Definitions: Budget Deficit vs. National Debt

A budget deficit is the amount by which the federal government's outlays exceed its revenue in a given year.

The National Debt is the federal government's total indebtedness at a moment in time. It is the accumulation of previous deficits plus outstanding interest.

The difference is the same as the difference between flows and stocks.
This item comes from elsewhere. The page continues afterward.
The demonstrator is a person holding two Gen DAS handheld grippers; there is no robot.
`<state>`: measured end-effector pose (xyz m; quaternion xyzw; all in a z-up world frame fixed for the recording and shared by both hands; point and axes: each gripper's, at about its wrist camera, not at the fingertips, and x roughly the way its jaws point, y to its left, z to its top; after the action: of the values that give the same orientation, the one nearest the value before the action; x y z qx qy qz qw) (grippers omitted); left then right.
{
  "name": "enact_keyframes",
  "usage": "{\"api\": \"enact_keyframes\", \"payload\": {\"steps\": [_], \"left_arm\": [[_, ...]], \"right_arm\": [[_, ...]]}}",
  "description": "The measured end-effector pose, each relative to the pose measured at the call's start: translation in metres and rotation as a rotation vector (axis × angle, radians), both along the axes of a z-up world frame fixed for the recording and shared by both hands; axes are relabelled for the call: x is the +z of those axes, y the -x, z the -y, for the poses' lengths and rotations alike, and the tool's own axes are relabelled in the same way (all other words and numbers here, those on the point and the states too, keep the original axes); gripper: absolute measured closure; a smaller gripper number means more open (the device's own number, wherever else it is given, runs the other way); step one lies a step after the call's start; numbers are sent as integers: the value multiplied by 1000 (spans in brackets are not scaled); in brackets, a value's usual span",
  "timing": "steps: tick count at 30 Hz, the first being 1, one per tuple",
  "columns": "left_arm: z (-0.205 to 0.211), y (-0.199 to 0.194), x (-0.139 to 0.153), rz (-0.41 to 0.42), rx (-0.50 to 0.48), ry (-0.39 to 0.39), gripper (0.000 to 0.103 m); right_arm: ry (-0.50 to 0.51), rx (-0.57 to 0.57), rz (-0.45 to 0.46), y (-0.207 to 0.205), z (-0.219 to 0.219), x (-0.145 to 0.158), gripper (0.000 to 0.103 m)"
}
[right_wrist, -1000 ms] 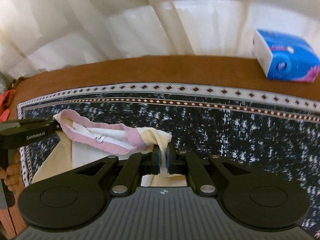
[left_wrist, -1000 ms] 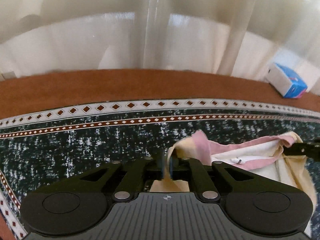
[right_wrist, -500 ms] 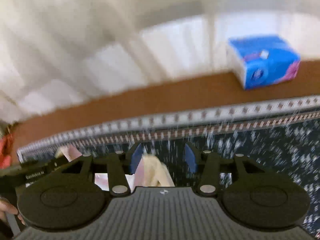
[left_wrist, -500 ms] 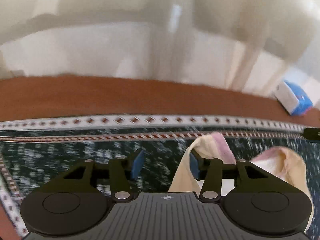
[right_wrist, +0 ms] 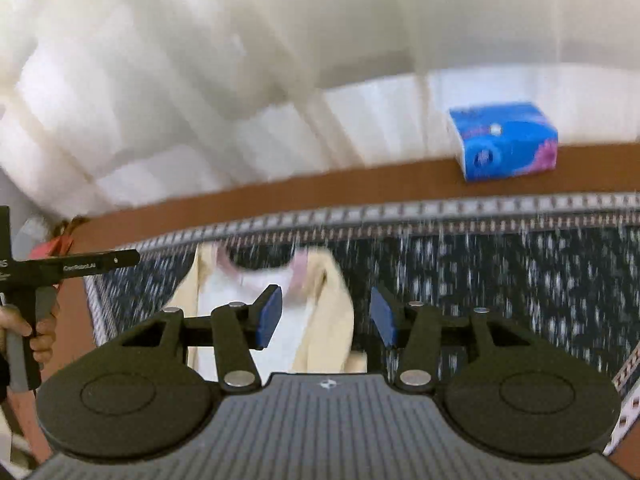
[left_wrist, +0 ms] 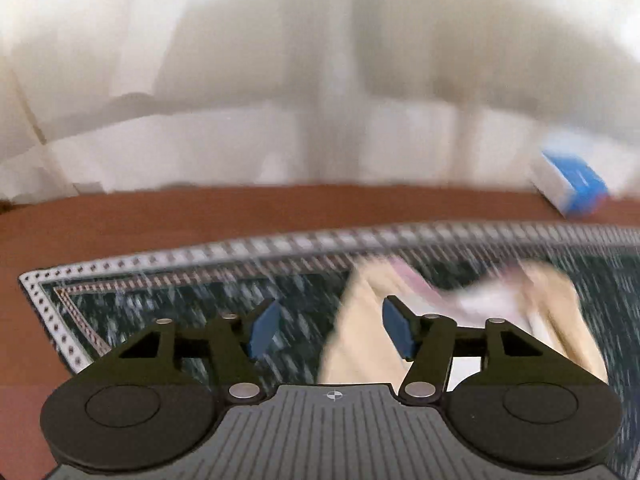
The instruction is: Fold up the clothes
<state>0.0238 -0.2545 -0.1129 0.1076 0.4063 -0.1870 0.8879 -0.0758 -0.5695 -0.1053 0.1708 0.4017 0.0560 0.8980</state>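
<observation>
Left wrist view: we are looking along the left gripper [left_wrist: 327, 330], whose blue pads [left_wrist: 264, 330] are standing wide apart and gripping nothing. The garment [left_wrist: 460, 320], cream with pink trim, is lying on the dark speckled cloth [left_wrist: 168, 304] in the lower right of the frame; its left edge is showing in the gap between the fingers, close to the right-hand pad, though the blur is keeping us from telling whether it is touching that pad. A blue box [left_wrist: 572, 180] is sitting on the brown table [left_wrist: 160, 216] at the right edge, in front of a pale curtain [left_wrist: 280, 80]. In the right wrist view we are seeing the right gripper [right_wrist: 326, 317] also spread wide and holding nothing. The garment [right_wrist: 276, 304] is lying flat on the cloth [right_wrist: 500, 280] in the lower centre, its pink neckline pointing toward the top of the frame and its right edge running down through the gap between the pads [right_wrist: 269, 316]. At the left edge we are seeing the left gripper [right_wrist: 100, 264] from the side, pointing toward the garment and stopping short of its upper left corner, with a hand [right_wrist: 38, 332] wrapping its grey handle. The blue box [right_wrist: 504, 140] is standing at the table's [right_wrist: 320, 192] far edge in the upper right.
</observation>
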Motion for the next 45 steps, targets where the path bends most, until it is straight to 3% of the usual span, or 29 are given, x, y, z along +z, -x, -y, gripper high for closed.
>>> {"api": "enact_keyframes", "payload": {"steps": [3, 5, 14, 17, 19, 20, 21, 22, 26, 32, 37, 45], "left_arm": [[23, 45, -25, 4, -60, -105, 31], [35, 60, -42, -20, -77, -117, 32], [51, 54, -67, -55, -49, -137, 35], [49, 52, -73, -77, -59, -158, 54], [45, 50, -74, -83, -49, -149, 77], [42, 48, -73, -91, -48, -135, 81], [39, 47, -72, -99, -46, -119, 96], [35, 45, -70, -110, -39, -96, 103], [16, 36, -56, -141, 2, 0, 103], [-42, 12, -13, -75, 141, 91, 103], [-91, -20, -5, -39, 292, 64, 103], [-108, -49, -35, -76, 369, -16, 103]], "right_arm": [[-11, 21, -23, 13, 1, -15, 49], [-15, 22, -54, 18, 1, -29, 49], [0, 66, -118, 28, -9, -60, 49], [-6, 60, -132, 26, -9, -64, 49], [-10, 51, -140, 24, -9, -65, 49], [-8, 51, -142, 23, -10, -65, 49], [-6, 54, -145, 21, -12, -65, 49], [-4, 56, -147, 20, -13, -65, 49], [7, 57, -155, 17, -18, -67, 49], [41, 62, -164, 17, -15, -67, 49], [61, 75, -168, 19, -11, -64, 49], [77, 136, -159, 18, -23, -60, 49]]}}
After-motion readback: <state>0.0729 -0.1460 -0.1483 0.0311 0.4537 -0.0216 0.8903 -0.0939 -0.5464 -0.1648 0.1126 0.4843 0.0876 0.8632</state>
An analogy is to think of water filling into a pool. The rate at which the water is pouring out of the spicket is comparable to the budget deficit. The total amount of water in the pool at any point in time is the national debt. How much debt are we in? Currently, we have approximately a $5 trillion national debt. This amounts to $19,000 per person living in the U.S. Click here to see a table of the gross federal debt.

Our budget deficit in 1996 was approximately $107 billion, down from approximately 170 billion in 1995. Click here to see a table of the federal deficit.


Why the Debt and/or Deficit Burden May be Overstated

  1. Much of debt (about 25%) is owned by the U.S. government itself. When one branch of the government runs a surplus and simply buys federal securities with the excess revenue, the total debt doesn't really rise (except on the books). We could have just as easily apportioned the surplus tax dollars of one program to a budget category that was in deficit and eliminated the need to borrow. This is the current situation now with the surplus in the social security trust fund.
  2. The deficit/GDP ratio may be a more accurate measure of the "true" size of the deficit. A nation's debt is in many ways similar to an individual's debt. Suppose that each of two people in a given year run a deficit of $10,000 and each racks up $10,000 in credit card debt. The first person has an annual income of $20,000, so the deficit to income ratio is 0.50. The second person has an annual income of $100,000. This person's deficit/income ratio is 0.20. Obviously, the second person's debt load is much lighter than the first. Similarly, the US can carry much larger deficits than Italy, for example, because our economy is larger. Note that exactly the same argument holds true for the Debt/GDP ratio.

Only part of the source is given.